*Assigned task*:
Output the lines of the records below exactly, beginning at their first line and ending at the line with "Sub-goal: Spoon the"; include no pictures.

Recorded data
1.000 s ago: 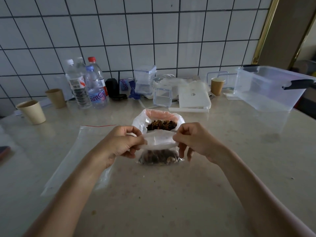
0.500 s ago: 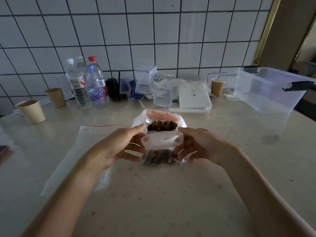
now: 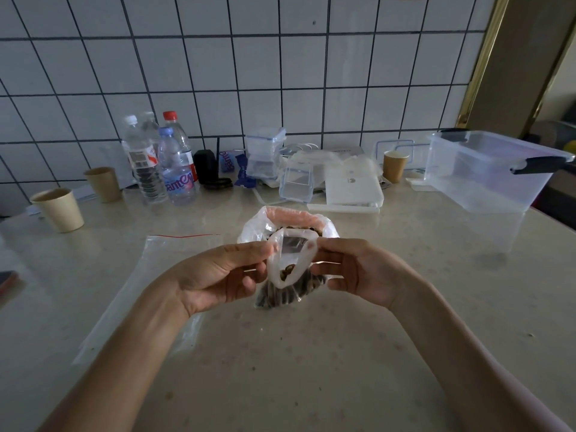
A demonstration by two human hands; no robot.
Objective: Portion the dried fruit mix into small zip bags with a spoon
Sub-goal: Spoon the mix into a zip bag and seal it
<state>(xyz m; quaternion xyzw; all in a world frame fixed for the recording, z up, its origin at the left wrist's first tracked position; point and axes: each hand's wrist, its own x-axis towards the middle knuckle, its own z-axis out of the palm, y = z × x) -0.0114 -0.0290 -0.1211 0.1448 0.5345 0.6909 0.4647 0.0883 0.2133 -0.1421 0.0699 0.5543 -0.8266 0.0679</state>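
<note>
Head view, portioning in progress. My left hand (image 3: 218, 275) and right hand (image 3: 352, 269) each pinch one side of the mouth of a small zip bag (image 3: 288, 275), holding it above the counter (image 3: 311, 369) with the mouth spread into an open loop facing me. Neither hand is free; both grasp the bag's rim, thumbs on the near edge.

The lower part of the small zip bag already carries a load of dried fruit mix (image 3: 290, 294), dark pieces bunched at the bottom, so I judge at least one portion to be largely filled. The mouth is not sealed.

Just behind it, touching or nearly touching the held bag, sits the supply bag (image 3: 258, 226), a white plastic bag with its rim rolled open and more mix showing inside; the stock is plainly not used up.

To the left, flat on the counter and partly under my left forearm, lies a large clear zip bag (image 3: 131, 275) with a red strip at its top edge.

No spoon shows anywhere, and I see no finished, closed portions set aside. Remaining, in my judgement: close this bag, then repeat for further bags.
</note>
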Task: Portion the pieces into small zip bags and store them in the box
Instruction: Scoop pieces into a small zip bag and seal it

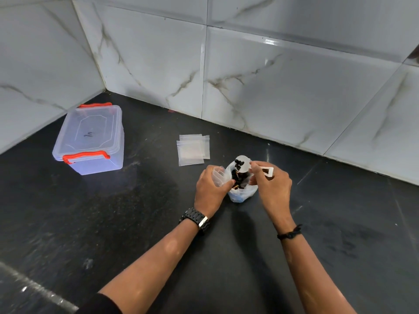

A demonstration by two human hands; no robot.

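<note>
A white plastic bag (240,193) full of small black pieces (239,177) stands on the black counter. My left hand (209,191) grips a small clear zip bag (218,175) at the big bag's left side. My right hand (273,186) holds a white scoop (243,163) by its handle, tilted over the bag with a few black pieces in it. A small stack of empty zip bags (192,149) lies flat behind. The clear storage box (90,139) with orange latches sits at the left, lid on.
The black counter (136,211) meets marble-tiled walls (272,75) at the back and left, forming a corner behind the box. The counter's front edge (34,288) runs along the lower left.
</note>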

*Solution*:
1.000 s ago: 
0.500 s ago: 
now: 
A demonstration by two human hands; no robot.
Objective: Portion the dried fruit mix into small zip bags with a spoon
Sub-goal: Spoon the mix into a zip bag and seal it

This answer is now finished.